=== Begin Enclosure ===
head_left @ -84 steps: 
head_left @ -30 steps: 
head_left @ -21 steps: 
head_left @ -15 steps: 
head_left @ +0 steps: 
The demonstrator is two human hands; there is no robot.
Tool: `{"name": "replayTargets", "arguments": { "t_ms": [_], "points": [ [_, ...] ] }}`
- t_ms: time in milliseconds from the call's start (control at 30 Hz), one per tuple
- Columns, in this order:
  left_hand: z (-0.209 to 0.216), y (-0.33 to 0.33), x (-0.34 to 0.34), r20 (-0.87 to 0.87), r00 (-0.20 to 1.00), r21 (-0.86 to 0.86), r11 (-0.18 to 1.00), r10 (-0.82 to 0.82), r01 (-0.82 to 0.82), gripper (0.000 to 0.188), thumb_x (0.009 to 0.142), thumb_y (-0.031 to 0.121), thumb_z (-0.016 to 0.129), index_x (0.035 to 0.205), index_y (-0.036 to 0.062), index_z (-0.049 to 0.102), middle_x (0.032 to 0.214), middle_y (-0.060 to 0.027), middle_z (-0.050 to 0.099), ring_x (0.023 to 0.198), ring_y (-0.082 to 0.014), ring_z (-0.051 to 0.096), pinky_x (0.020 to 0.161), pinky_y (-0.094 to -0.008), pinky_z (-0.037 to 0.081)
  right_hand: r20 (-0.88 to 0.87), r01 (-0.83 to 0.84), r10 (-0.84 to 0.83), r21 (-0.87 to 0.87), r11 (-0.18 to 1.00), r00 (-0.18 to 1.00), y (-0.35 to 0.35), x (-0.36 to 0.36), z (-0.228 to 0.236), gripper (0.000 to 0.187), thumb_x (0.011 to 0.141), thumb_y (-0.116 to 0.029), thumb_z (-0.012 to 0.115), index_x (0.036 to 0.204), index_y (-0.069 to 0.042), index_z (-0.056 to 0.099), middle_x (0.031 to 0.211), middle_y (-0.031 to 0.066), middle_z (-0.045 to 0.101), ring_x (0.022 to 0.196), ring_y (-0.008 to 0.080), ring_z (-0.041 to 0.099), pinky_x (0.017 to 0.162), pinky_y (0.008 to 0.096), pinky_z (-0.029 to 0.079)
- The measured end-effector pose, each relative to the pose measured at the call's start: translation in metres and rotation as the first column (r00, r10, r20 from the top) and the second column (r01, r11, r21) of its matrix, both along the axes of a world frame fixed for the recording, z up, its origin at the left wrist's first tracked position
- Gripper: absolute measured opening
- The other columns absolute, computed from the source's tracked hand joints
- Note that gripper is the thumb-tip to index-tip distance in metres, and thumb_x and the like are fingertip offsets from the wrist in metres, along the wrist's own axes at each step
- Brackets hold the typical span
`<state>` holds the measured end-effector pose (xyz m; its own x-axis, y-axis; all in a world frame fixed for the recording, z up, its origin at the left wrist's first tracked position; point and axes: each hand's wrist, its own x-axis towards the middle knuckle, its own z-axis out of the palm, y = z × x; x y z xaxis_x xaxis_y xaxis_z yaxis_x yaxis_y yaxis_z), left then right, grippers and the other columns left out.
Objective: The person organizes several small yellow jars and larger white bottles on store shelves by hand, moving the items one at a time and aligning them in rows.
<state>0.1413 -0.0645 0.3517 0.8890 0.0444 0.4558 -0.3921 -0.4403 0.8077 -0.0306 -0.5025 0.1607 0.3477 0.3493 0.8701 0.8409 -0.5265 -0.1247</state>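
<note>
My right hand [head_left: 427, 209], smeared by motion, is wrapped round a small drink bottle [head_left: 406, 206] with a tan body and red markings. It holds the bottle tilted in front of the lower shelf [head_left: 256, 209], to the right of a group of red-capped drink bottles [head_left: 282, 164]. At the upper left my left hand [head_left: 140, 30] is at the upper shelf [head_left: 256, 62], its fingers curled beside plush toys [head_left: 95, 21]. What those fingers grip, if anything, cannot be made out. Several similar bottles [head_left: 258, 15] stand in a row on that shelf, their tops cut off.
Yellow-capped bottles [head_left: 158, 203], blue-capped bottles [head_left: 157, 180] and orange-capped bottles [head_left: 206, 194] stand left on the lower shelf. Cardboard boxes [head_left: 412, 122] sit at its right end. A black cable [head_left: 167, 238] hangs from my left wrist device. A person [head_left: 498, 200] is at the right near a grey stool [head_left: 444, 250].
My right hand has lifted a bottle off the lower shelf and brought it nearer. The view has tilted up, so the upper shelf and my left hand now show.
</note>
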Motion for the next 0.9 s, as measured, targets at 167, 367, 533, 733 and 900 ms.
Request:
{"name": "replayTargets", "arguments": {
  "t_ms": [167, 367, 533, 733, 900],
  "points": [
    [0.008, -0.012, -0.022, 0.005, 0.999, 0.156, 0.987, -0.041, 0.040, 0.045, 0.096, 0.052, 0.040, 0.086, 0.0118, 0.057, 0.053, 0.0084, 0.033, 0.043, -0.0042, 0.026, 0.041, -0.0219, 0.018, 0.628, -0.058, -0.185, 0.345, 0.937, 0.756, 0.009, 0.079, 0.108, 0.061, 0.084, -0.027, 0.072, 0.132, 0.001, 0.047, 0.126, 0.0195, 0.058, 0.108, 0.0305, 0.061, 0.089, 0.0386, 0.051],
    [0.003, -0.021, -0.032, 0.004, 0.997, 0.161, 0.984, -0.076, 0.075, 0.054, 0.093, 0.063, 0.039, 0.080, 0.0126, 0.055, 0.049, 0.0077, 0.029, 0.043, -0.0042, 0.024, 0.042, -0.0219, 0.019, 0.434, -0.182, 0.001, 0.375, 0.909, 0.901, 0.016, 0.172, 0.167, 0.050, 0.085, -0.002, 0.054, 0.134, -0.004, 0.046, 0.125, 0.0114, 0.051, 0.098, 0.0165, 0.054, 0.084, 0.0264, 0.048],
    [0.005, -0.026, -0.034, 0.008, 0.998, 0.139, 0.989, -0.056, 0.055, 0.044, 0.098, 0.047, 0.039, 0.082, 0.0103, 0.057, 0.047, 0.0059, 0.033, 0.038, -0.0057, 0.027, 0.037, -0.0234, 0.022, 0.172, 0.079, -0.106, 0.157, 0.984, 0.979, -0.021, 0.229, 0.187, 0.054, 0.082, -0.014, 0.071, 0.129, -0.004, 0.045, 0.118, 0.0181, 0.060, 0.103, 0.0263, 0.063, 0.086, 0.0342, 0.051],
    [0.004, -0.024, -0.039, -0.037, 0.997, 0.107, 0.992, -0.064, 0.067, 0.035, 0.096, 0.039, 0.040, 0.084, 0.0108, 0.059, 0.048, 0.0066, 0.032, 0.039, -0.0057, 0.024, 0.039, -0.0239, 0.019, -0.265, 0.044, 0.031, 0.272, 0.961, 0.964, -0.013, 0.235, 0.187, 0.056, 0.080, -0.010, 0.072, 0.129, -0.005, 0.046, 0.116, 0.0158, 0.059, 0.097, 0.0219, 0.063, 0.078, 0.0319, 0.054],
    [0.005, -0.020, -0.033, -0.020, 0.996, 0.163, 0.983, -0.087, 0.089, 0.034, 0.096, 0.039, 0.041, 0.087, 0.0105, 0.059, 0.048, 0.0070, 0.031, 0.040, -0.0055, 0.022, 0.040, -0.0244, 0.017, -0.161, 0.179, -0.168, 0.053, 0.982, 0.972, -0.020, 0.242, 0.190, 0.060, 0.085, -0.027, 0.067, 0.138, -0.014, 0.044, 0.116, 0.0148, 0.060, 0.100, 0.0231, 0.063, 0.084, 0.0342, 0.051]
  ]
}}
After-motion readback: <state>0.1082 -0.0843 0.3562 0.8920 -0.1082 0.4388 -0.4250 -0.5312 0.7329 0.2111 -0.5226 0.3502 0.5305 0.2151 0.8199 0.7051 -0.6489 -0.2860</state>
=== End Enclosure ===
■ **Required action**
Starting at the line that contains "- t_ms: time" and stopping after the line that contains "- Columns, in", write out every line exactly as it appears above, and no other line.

■ **Solution below**
- t_ms: time in milliseconds from the call's start (control at 30 Hz), one per tuple
- Columns, in this order:

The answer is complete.